Our study has limitations, including the use of self-reported measures for work outcomes. Missed work days due to sickness were based on patient recall of events occurring over the previous 6 to 12 months. This time lag may have made it difficult for patients to accurately report these outcomes. However, a study of German patients with RA found that patient-reported data on days of sick leave were comparable with insurance claims data from payers in Germany over six 3-month periods, suggesting that patient recall may be reliable for this outcome [6]. Because patients were only asked about sick leave absences for which they had received a doctor’s certificate, sick leave absences of 3 days or fewer were generally not included, which may have resulted in an underestimation of the number of RA-related sick leave days throughout the study. The similarity between the number of missed work days based on patient recall of sick leave days in the past 6 months and missed work days calculated from WPAI absenteeism in the past 7 days suggests that any underestimation was relatively minor.

Our conclusions are limited to patients who remained on adalimumab therapy for 24 months.
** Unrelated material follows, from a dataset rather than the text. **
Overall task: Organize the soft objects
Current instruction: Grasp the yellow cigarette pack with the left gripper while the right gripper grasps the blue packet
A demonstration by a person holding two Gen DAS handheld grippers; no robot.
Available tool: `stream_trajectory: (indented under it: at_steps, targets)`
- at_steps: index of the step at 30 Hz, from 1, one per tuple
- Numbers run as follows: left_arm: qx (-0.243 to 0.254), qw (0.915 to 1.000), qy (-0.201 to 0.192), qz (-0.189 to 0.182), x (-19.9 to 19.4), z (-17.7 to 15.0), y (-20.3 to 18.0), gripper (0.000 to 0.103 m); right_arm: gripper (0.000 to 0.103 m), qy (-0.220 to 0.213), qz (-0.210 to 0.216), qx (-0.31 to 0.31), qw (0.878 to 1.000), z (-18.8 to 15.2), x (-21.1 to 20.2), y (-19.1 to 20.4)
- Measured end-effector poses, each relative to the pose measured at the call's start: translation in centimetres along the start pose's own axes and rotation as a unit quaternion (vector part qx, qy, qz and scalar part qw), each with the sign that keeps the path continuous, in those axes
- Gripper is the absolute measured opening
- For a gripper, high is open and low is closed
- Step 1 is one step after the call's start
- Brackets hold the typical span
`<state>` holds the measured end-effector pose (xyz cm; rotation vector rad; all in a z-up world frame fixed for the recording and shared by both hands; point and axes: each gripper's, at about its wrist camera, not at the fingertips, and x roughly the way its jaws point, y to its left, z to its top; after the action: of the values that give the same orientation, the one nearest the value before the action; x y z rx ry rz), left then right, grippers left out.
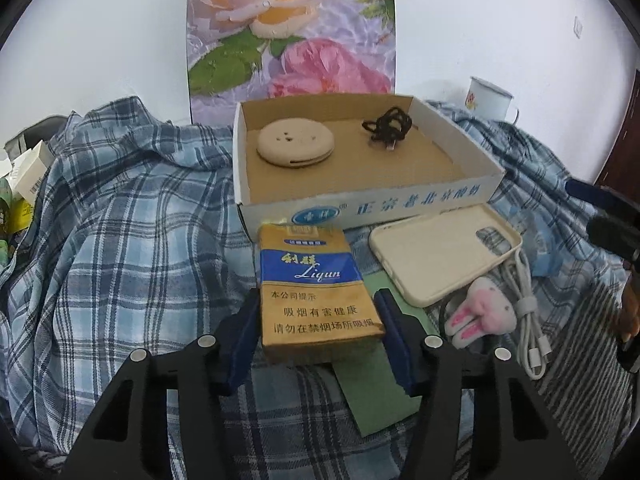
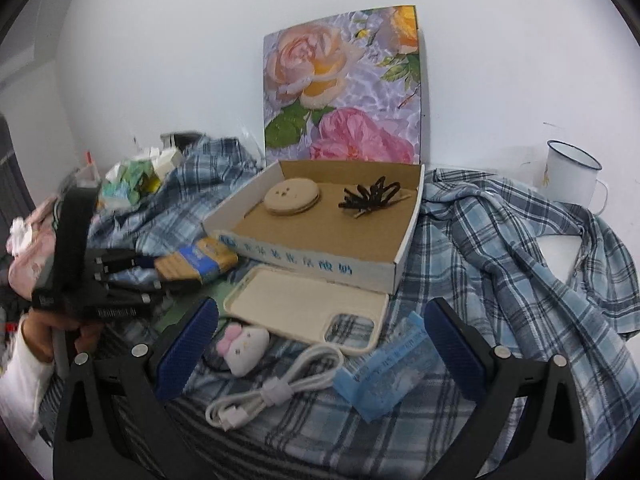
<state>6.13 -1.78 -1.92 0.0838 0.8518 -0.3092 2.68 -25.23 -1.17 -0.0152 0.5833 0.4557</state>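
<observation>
My left gripper (image 1: 318,312) is shut on a yellow and blue cigarette pack (image 1: 314,284) and holds it just in front of the open cardboard box (image 1: 400,206). The pack also shows in the right wrist view (image 2: 200,262). The box (image 2: 320,266) holds a round beige compact (image 1: 295,143) and a black hair tie (image 1: 386,124). My right gripper (image 2: 320,344) is open above a beige phone case (image 2: 304,304), a pink plush bunny (image 2: 244,346), a white cable (image 2: 276,388) and a blue tissue packet (image 2: 384,372).
Everything lies on a blue plaid shirt (image 1: 120,240). A floral board (image 1: 292,28) leans on the wall behind the box. An enamel mug (image 2: 570,174) stands at the back right. Small boxes and packets (image 2: 136,176) are piled at the left.
</observation>
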Motion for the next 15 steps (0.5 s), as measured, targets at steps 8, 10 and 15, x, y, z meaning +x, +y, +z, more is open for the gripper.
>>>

Patients who did not benefit from adalimumab may have discontinued from the study before 24 months, which would have excluded them from these analyses as we could no longer follow this patient population given the design of our study. Finally, because the goal of this study was to examine the effect of adalimumab in patients who remained employed during the 2-year study, our analyses did not include patients who left the work force during adalimumab treatment. This is an interesting subset of patients that should be addressed in future studies.
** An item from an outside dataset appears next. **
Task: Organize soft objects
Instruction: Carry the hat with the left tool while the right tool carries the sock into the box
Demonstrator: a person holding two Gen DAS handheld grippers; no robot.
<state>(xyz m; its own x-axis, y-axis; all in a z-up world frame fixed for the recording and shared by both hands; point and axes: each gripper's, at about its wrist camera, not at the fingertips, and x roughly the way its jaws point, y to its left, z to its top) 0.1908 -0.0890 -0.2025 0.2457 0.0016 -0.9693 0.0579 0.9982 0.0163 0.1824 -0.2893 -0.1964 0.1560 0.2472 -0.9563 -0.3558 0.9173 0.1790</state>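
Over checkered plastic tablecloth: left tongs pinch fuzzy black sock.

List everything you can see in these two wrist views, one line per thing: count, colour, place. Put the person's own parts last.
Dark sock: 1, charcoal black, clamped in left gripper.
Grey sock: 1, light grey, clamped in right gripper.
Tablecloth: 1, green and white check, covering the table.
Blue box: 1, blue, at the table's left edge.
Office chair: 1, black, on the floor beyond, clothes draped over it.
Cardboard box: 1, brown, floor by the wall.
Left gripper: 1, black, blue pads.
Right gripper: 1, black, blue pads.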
Although the lack of a comparator group can limit the conclusions drawn from observational studies, we believe that in this case, the observational nature of our cohort provides a more realistic picture of employment-related outcomes in the overall RA population than can be obtained from randomized trials. Recent reports indicate that fewer than half of patients in observational cohorts (3.7% to 44%, depending on the study) would meet eligibility criteria for randomized trials of biologic agents [34, 35]. Furthermore, trial-eligible patients have better treatment responses than non-eligible patients, suggesting that the criteria involved in selection may also predispose these patients to better outcomes than the overall RA population [34]. Because patients in our study were not excluded for comorbidities, concomitant medications, or other characteristics that can lead to omission from randomized trials, our data represent the “real-world” long-term impact of adalimumab therapy on sick leave and work productivity across the German population of patients with RA.
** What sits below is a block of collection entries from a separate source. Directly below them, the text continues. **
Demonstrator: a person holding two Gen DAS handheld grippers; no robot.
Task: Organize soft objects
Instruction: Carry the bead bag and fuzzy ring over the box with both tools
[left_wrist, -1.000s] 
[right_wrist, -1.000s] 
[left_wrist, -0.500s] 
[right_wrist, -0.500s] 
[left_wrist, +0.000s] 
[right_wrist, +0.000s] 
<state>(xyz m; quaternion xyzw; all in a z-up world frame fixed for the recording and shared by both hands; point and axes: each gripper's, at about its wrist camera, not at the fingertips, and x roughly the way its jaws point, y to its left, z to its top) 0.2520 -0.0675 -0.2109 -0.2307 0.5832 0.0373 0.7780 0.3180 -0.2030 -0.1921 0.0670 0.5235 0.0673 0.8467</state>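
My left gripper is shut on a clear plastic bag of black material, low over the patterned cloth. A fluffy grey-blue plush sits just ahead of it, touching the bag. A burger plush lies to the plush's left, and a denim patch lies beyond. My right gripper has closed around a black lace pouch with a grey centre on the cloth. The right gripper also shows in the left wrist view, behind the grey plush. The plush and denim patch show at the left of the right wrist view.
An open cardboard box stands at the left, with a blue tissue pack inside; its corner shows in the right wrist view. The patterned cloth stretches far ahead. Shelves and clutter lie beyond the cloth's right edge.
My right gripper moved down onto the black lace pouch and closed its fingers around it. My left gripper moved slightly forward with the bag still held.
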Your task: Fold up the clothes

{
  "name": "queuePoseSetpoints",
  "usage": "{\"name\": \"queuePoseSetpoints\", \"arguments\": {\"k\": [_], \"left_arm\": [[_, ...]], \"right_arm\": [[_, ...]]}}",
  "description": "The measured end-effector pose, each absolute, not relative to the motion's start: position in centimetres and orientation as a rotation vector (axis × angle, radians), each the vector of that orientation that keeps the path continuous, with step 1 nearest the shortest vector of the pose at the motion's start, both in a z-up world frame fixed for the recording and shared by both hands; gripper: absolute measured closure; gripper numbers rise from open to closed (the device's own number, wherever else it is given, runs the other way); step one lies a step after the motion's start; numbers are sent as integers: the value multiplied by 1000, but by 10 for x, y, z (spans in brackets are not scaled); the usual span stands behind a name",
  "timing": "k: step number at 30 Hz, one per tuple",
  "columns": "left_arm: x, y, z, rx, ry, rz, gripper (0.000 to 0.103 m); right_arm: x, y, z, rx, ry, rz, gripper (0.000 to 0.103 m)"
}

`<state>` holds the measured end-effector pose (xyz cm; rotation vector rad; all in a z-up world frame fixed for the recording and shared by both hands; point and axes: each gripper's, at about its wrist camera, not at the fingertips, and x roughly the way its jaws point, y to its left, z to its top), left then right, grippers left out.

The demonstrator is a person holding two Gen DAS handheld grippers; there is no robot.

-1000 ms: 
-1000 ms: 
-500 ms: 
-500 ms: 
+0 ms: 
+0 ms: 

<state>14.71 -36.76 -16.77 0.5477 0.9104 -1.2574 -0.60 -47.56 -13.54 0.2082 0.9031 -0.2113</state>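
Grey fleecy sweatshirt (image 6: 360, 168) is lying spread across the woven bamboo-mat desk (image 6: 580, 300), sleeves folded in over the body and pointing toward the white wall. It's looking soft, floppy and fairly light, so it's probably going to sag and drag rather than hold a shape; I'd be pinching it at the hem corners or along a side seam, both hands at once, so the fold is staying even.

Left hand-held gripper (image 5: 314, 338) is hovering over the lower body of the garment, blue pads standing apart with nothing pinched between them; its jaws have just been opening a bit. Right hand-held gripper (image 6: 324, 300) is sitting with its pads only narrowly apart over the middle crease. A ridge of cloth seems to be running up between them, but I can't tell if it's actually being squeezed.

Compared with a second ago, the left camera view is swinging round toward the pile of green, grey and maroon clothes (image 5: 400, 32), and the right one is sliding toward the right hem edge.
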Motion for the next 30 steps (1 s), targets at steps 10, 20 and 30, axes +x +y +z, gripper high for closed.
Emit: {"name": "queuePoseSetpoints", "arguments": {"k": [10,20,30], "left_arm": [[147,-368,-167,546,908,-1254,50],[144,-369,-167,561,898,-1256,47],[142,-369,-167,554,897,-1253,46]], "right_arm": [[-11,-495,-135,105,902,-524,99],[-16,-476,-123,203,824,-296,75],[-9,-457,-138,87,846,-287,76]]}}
In conclusion, this observational study of German patients initiating therapy with adalimumab found marked improvements in employment-related outcomes in employed patients with RA during 2 years of treatment. These improvements were accompanied by reductions in disease activity by both objective and subjective measures. Despite the overall success of therapy, however, a relatively high level of presenteeism, pain, and fatigue remained after 24 months of treatment. It is possible that pain and fatigue contribute to reduced productivity at work, and that targeted management of these symptoms, including exploration of possibly contributory comorbidities, such as osteoarthritis, cardiovascular disease, or depression, may help improve patient global health and work-related outcomes.